**Problem**
Scan the material for the word "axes" and copy each line where it occurs.

**** Source material ****

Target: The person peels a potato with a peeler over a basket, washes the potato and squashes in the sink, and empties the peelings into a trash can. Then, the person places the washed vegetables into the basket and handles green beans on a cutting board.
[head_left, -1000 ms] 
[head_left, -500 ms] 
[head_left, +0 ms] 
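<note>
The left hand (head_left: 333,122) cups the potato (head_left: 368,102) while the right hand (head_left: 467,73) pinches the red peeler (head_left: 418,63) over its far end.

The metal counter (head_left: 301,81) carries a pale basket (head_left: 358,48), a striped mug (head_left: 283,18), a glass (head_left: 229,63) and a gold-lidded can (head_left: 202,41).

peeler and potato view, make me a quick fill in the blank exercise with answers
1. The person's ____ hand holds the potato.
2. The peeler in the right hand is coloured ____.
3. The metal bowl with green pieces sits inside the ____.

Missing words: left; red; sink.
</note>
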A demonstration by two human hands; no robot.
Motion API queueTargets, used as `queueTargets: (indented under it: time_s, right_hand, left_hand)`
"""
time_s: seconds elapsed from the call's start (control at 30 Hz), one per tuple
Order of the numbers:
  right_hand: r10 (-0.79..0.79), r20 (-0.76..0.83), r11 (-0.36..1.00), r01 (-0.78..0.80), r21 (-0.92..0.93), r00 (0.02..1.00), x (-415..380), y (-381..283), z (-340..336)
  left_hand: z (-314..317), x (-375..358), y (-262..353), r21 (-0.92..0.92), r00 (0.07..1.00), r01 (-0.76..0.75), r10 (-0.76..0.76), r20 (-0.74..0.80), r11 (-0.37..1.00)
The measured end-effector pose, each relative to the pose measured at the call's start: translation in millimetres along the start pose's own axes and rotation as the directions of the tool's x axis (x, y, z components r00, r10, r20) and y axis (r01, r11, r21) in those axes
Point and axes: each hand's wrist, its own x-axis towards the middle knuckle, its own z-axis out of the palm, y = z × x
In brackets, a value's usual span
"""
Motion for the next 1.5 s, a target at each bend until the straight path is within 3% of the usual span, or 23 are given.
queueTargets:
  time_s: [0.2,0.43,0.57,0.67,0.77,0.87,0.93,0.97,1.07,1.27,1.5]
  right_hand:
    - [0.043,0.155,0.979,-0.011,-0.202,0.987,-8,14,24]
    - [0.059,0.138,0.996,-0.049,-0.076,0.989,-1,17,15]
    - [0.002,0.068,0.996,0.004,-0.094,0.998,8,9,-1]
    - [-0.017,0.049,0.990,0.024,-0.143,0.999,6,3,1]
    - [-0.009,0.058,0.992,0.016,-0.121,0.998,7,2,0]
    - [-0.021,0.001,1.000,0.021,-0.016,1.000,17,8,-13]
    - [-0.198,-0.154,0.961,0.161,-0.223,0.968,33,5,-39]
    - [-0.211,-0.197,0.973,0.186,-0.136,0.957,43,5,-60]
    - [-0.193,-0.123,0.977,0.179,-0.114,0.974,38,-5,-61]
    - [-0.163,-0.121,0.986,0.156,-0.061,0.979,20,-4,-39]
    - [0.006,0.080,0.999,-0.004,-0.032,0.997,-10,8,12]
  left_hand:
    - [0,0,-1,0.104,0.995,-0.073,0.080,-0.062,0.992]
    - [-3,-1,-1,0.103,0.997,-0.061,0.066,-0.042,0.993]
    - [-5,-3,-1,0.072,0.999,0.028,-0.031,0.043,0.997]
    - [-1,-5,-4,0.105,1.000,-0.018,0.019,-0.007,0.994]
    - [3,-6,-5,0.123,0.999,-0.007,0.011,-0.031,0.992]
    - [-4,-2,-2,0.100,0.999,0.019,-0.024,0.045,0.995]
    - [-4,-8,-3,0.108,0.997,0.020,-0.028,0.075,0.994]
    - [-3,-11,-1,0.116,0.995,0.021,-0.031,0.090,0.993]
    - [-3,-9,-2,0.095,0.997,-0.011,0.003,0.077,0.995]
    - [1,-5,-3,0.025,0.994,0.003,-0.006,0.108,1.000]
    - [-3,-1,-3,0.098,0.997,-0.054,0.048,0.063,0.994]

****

**Result of the exercise**
The measured end-effector pose, each relative to the pose measured at the call's start: translation in millimetres along the start pose's own axes and rotation as the directions of the tool's x axis (x, y, z components r00, r10, r20) and y axis (r01, r11, r21) in those axes
Point and axes: each hand's wrist, its own x-axis towards the middle knuckle, its own z-axis out of the palm, y = z × x

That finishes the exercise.